В гностицизме подозревался и посмертно осужденный как еретик Майстер Экхард, влияние которого признавали многие революционные гуманисты Ренессанса и даже Гегель. В своих проповедях XIV века университетский профессор и член францисканского ордена Экхард фактически приравнивал человека к Богу, утверждая, что человек «создает Бога» в той же мере, в какой «Бог творит человека» (такую доктрину впоследствии остроумно назовут «стереотеизмом»), и делал из этого весьма неутешительные для миропорядка его времен выводы, обещая в перспективе всеобщее «обожение» людей и скорый конец «извращению Завета», воплощенному в вассалитете, торговле, собственности и моногамной семье.
Этот список того, что хорошо бы вспомнить левым, можно длить бесконечно, забираясь во все более далекие дебри истории. Чего стоит, например, суфийское движение Ахи Эврана (XIV век), мусульманское по форме и социалистическое по содержанию, но пора задать вопрос: а зачем вспоминать об этом? Ведь это все было и прошло. Затем, что все это, или буквальные аналоги этого, продолжают существовать и сейчас, и скорее всего многие аналоги только возникают или возникнут завтра в результате дальнейшего дрейфа нашего общества к «духовным ценностям» и всевозможным «исповеданиям».

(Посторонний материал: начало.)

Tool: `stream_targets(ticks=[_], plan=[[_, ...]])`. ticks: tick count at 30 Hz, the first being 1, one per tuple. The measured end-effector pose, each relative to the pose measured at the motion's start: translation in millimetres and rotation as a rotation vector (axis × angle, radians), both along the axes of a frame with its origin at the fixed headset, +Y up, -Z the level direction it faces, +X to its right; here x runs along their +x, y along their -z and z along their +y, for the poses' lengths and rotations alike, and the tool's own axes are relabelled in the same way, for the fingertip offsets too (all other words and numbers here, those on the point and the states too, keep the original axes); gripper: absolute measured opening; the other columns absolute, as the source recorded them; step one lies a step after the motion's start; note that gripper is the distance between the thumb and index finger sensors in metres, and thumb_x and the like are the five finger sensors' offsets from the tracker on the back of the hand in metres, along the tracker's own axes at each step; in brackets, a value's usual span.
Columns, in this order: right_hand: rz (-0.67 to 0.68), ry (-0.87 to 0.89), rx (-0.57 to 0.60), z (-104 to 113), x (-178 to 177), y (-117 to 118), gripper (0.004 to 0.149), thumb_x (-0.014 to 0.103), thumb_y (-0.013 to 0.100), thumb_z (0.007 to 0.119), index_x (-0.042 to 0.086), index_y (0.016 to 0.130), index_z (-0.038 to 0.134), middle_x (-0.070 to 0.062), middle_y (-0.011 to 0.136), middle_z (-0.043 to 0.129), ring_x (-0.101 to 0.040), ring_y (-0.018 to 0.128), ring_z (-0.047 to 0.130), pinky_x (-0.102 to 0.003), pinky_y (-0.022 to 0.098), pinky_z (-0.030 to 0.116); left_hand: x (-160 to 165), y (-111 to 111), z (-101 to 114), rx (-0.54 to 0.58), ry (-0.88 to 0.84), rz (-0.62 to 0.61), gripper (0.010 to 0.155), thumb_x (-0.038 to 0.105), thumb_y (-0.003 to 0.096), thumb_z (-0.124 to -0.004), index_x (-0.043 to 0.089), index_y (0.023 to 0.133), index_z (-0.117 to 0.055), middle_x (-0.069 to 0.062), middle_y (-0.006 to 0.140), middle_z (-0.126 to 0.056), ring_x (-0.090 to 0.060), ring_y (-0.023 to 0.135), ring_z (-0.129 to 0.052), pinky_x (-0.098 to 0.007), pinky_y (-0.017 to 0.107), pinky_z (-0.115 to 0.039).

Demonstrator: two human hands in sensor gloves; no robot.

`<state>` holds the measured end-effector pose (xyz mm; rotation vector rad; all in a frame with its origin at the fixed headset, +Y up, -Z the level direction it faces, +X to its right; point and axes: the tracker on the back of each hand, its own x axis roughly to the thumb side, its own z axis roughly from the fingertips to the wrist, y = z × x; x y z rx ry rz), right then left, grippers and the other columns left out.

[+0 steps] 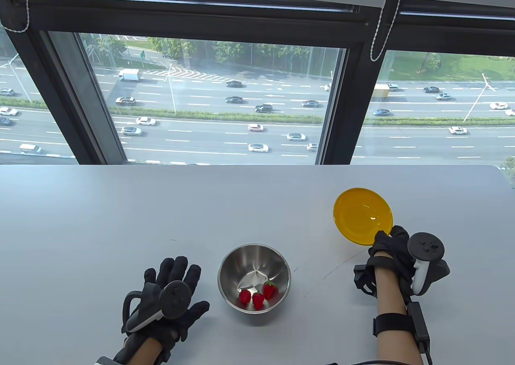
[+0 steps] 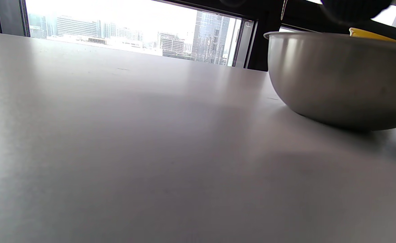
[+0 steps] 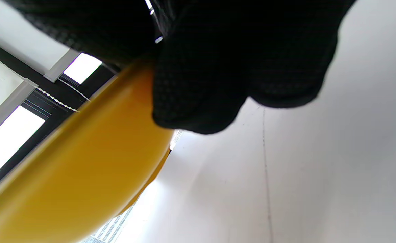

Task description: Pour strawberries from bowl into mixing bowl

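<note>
A steel mixing bowl stands on the table near the front middle, with three strawberries inside. It also shows in the left wrist view. My right hand grips the near rim of an empty yellow bowl, held tilted above the table right of the mixing bowl. In the right wrist view my fingers clamp its yellow rim. My left hand rests flat on the table just left of the mixing bowl, fingers spread, holding nothing.
The grey table ends at a far edge against a large window. A thin dark line marks the tabletop right of the mixing bowl.
</note>
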<state>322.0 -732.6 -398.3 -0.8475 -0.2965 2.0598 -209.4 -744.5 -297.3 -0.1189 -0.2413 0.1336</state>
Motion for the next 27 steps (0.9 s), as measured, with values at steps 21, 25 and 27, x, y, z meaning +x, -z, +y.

Позиция большинства наших левых — «атеизм и никаких гвоздей!», конечно, вызывает уважение, но слишком уж часто означает отсутствие интереса к другим «интеллектуальным языкам», на которых изъясняются наши соседи. Конечно, конформизм сегодняшнего религиозного официоза (той же РПЦ), канонизация последнего царя не может не вызывать «критики слева», но нужно исходить из того, что большинство верующих, во-первых, не имеют к этому конформизму прямого отношения, а во-вторых, многие настроены к нему весьма негативно и выходят из этой двусмысленности, говоря, что «земная церковь», подверженная всем грехам, не более чем искаженное отражение «церкви небесной», идеальной. В самом ходе мысли здесь заключена возможность ее дальнейшего диалектического развития в нашу сторону (см. вышеназванные исторические примеры). Существует и другая трудность — диалог между верующими (не только христианами) и людьми социалистического выбора уже сегодня спародирован зюгановщиной. «Народно-патриотическая», с позволения сказать, «идеология» пытается совместить как раз таки два официоза — лакейскую «веру» клерикальных бюрократов с лакейским же соглашательством бюрократов политической «оппозиции», выполняющей функцию бездумного механического противовеса власти. Этому процессу может быть противопоставлено какое-то (отнюдь не механическое) сочетание революционного политического полюса левых с религиозным нонконформизмом «духовных радикалов» любых конфессий.
И вскоре у нас неизбежно появится своя «теология освобождения».